Oliver’s eyes grew as wide and white as ping-pong balls. “I’ve spent twenty-five years working on this project -– devoted my entire career to you. Because I believed in you.” He took a step toward the professor. “You can’t do this to me -- ”

The professor pivoted away from Oliver and gesticulated wildly at the giant blackboard behind them. “Look, damn you. Look! Every time I think we’ve got the calculations right, we find a pair of numbers transposed, or an exponential notation off by a single digit.”

Suddenly sullen, Professor Maass knelt among the ruins of his time machine, picking up a tiny fragment. He cradled it like a clump of dirt he was about to throw into a freshly dug grave. “Every time I think we’ve got the wiring right, some connection works itself loose, or a chip goes in upside-down, or the laser’s lens gets a smudge on it.

“No, time travel may be theoretically possible, but it’s not practical. Mankind is just not capable of getting that many fine details perfectly aligned.”

The professor clenched his fist around the broken piece of his dream, squeezing it until it cut his palm. Blood dripped from his hand.

Ever so softly, he said, “I quit.”

“But -- ”

Screaming, Professor Maass turned on his assistant. “Didn’t you hear me?!” he howled. His bloody fist, still clutching the broken piece of hardware, pummeled Oliver’s head and shoulders. “I said it’s over. Over! Done!

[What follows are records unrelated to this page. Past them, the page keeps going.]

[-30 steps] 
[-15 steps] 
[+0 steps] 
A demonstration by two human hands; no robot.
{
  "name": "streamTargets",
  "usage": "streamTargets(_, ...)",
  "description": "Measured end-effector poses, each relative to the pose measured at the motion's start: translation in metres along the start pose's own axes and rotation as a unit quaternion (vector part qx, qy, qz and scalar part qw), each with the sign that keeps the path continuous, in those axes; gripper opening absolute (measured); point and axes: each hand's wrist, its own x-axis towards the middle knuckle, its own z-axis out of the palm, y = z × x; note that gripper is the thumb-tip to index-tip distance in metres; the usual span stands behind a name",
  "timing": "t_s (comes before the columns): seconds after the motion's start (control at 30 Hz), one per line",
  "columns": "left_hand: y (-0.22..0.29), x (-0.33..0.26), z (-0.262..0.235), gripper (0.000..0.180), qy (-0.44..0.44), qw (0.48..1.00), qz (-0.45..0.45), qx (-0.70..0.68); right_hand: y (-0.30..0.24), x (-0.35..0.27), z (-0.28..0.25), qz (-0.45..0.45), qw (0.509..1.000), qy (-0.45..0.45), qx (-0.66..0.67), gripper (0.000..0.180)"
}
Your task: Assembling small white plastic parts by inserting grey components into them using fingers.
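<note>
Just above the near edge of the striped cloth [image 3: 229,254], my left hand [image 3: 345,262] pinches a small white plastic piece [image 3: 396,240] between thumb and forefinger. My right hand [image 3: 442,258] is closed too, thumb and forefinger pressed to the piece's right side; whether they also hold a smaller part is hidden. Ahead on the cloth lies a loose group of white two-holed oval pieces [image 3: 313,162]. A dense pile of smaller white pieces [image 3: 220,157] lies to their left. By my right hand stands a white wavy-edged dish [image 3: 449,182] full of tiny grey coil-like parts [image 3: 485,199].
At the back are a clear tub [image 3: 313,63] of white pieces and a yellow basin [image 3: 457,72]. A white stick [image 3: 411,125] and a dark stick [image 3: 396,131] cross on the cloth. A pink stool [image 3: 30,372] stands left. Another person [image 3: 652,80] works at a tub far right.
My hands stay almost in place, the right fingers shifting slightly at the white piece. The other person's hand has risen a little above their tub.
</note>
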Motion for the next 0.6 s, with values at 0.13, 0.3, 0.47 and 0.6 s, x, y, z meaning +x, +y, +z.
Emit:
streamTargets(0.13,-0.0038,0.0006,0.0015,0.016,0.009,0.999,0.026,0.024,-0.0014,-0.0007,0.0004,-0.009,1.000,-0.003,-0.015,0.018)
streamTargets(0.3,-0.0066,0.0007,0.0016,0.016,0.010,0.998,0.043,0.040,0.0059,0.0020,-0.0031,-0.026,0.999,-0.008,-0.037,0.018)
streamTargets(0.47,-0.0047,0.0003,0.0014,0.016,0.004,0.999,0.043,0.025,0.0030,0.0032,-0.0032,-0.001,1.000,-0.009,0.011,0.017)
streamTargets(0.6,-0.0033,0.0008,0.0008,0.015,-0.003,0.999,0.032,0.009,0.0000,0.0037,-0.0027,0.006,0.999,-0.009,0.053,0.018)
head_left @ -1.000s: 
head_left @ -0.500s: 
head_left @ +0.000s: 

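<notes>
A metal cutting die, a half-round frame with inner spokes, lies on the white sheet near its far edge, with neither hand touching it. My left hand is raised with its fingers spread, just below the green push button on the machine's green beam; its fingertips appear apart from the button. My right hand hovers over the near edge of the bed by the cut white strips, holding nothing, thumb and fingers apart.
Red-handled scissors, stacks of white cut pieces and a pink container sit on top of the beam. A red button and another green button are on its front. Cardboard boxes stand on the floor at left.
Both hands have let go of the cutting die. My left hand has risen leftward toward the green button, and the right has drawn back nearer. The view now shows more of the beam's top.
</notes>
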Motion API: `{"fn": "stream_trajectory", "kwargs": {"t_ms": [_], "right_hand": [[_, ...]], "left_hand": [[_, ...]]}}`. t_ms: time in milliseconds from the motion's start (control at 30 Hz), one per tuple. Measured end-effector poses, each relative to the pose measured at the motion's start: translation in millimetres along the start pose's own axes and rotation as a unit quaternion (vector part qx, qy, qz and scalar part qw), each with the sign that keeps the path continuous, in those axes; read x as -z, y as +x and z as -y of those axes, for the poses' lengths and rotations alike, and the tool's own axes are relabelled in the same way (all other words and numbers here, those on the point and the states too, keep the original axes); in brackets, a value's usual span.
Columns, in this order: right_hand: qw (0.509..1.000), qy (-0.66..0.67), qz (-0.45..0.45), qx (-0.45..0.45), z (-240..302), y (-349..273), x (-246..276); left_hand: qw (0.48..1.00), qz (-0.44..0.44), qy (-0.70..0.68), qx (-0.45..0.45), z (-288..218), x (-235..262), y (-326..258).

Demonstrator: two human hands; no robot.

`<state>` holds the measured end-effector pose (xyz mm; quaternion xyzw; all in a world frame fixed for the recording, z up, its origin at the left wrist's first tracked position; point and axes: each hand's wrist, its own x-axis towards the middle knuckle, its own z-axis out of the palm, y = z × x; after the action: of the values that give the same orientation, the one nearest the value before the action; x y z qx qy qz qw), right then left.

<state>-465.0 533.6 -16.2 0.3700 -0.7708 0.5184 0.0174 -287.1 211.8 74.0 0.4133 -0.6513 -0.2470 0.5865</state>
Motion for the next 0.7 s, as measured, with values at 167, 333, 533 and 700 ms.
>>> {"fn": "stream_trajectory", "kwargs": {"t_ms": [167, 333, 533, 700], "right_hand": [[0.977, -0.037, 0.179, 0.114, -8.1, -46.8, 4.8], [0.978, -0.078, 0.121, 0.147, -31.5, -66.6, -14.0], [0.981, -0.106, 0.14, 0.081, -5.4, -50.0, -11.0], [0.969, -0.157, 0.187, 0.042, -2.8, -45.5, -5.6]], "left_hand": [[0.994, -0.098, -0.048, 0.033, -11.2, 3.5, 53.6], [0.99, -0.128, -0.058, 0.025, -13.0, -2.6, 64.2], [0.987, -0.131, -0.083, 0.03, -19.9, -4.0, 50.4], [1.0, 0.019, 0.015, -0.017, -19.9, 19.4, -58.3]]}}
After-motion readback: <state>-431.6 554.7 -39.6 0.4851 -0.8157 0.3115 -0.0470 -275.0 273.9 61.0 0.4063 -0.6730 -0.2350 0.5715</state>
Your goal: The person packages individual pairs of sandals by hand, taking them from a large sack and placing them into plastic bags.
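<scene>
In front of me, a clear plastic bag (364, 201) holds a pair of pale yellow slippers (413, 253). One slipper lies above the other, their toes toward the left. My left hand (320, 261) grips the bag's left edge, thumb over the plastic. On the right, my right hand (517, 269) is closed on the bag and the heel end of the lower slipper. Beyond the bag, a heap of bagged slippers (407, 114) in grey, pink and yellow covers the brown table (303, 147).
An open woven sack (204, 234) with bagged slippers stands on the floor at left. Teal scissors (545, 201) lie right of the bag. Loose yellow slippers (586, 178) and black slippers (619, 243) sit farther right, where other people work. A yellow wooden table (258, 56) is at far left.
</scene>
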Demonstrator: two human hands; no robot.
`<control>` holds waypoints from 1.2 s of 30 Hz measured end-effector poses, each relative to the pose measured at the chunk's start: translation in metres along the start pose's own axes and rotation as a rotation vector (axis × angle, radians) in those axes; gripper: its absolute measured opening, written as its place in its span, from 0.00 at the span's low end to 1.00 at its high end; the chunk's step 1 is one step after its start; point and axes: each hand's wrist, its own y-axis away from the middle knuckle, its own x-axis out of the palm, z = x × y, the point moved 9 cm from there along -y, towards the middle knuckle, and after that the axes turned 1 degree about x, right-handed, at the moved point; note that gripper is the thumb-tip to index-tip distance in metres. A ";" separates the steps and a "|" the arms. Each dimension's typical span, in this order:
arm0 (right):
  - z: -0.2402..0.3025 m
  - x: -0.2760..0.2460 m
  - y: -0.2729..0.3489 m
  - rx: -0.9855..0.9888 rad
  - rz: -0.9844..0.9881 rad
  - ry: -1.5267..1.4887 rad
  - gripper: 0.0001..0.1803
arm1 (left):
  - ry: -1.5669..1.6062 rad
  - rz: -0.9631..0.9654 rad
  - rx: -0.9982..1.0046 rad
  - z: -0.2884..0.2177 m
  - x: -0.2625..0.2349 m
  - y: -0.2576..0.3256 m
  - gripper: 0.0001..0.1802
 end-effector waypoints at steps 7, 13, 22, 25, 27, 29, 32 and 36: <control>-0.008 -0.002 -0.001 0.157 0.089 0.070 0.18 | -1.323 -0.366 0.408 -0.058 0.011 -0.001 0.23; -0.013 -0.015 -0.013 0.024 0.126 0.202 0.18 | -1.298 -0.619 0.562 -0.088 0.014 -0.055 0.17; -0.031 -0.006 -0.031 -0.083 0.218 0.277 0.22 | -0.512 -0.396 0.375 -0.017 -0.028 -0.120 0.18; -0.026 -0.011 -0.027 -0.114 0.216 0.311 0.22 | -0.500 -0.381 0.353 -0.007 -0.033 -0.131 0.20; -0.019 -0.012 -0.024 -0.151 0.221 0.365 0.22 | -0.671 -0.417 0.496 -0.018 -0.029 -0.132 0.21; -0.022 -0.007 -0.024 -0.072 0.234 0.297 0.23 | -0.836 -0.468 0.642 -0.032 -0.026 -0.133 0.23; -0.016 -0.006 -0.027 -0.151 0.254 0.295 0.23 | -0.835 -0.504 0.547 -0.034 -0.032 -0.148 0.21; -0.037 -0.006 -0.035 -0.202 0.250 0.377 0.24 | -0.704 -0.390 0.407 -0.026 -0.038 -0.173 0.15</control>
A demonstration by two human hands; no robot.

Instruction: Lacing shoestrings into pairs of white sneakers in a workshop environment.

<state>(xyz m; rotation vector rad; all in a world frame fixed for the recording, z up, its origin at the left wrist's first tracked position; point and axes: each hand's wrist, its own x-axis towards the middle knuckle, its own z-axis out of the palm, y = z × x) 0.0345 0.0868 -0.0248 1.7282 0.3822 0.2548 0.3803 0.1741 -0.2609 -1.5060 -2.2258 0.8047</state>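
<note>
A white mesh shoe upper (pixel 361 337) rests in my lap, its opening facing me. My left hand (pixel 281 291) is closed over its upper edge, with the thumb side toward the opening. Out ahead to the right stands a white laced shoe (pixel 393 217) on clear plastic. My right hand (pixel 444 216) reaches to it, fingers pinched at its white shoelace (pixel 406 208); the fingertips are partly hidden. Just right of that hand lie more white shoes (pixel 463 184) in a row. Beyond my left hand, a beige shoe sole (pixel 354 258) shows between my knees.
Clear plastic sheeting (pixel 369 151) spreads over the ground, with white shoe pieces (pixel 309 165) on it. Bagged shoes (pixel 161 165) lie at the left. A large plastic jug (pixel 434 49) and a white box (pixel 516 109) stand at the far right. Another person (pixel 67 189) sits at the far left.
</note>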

The professor’s screaming and pounding continued relentlessly, until the blood wasn’t just coming from his cut hand anymore, it was coming from his assistant’s face and neck and scalp.

Done, done, done...

* * *

“You see,” said the first Timeguardian, pointing to the holographic display of Professor Maass’s breakdown. “This is why we had to intervene. They’re just not ready to handle time travel yet.”

"Too violent?" asked the second Guardian.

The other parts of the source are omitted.